From the portfolio Scenes Des Rues containing five photogravures by Pierre Brochet from Charles Nègre’s photographs. Produced in an edition of 250.
Pierre Brochet (1922-2016) was a French photographer, printer and educator. He specialized in antiquarian photographic processes and in the early 1980s played a significant role in the revival of photogravure in France. In 1985 Brochet started the L’association pour la photographie ancienne (APA) which specializes in the study and the practice of the antiquarian photographic processes, especially photogravure. Over the course of his career Brochet, in addition to his own work, executed photogravure projects for many institutions including the Musée Carnavalet, Fondation Claude Monet, Centre National Pompidou and from photographs by a whose who of French photographers including Nègre, Atget, Boubat, Puyo, Salgado and many others. Brochet’s atelier was located in his home in Beaumont-du-Gâtinais, France.
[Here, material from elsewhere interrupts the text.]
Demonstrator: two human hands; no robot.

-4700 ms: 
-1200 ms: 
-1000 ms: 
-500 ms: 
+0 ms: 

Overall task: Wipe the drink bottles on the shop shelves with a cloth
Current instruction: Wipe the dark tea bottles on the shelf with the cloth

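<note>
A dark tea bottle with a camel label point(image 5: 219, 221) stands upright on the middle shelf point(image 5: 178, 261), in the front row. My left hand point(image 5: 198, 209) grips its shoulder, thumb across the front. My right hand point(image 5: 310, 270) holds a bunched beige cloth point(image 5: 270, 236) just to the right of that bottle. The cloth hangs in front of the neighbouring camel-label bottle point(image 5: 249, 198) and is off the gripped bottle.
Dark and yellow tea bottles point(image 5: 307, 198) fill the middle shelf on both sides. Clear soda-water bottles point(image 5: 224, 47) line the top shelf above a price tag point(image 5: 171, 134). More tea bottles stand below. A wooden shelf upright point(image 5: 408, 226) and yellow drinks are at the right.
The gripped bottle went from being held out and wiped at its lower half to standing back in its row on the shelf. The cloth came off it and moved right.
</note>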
Nègre was among the first photographers to recognize that a great strength of the medium was its ability to capture a moment in time. In the early 1850s he began making genre scenes, focusing on Parisian street life. Many of his photographs were posed, but in 1851 he perfected a lens that allowed him to record nearly instantaneous images. This 1984 portfolio beautifully reproduces Nègre’s earliest genre work. It is Nègre’s training as a painter that explains his taste for the genre scene, his first attempts in this field, it should not be forgotten, were conceived as studies for his paintings. If he is not a precursor, Nègre can be considered as the master of genre photography because while bringing it to its point of perfection, he sought and found for photography a language of his own, that of the natural (…) In seeking the translation of the snapshot, Nègre was the first to sense what the very essence of photography was, and thereby he prefigures (…) certain images of Atget, and even more Lartigue, Cartier-Bresson and Doisneau. [1]
This photograph, Scène de marché au Port de l’Hôtel de Ville, Paris, was acclaimed at the time for its revolutionary depiction of the natural tableau of daily life, as if caught by the peripheral vision of a passerby. Since the 1950s this print has been frequently reproduced as a seminal example of the early history of photography. Ville, Pariss
[1] Heilbrun Françoise and Nègre Charles. 1980. Charles Nègre Photographe : 1820-1880 : Arles Musée Réattu 5 Juillet – 17 Août 1980; Paris Musée Du Luxembourg 25 Novembre 1980-19 Janvier 1981. Paris: Ed. des musées nationaux.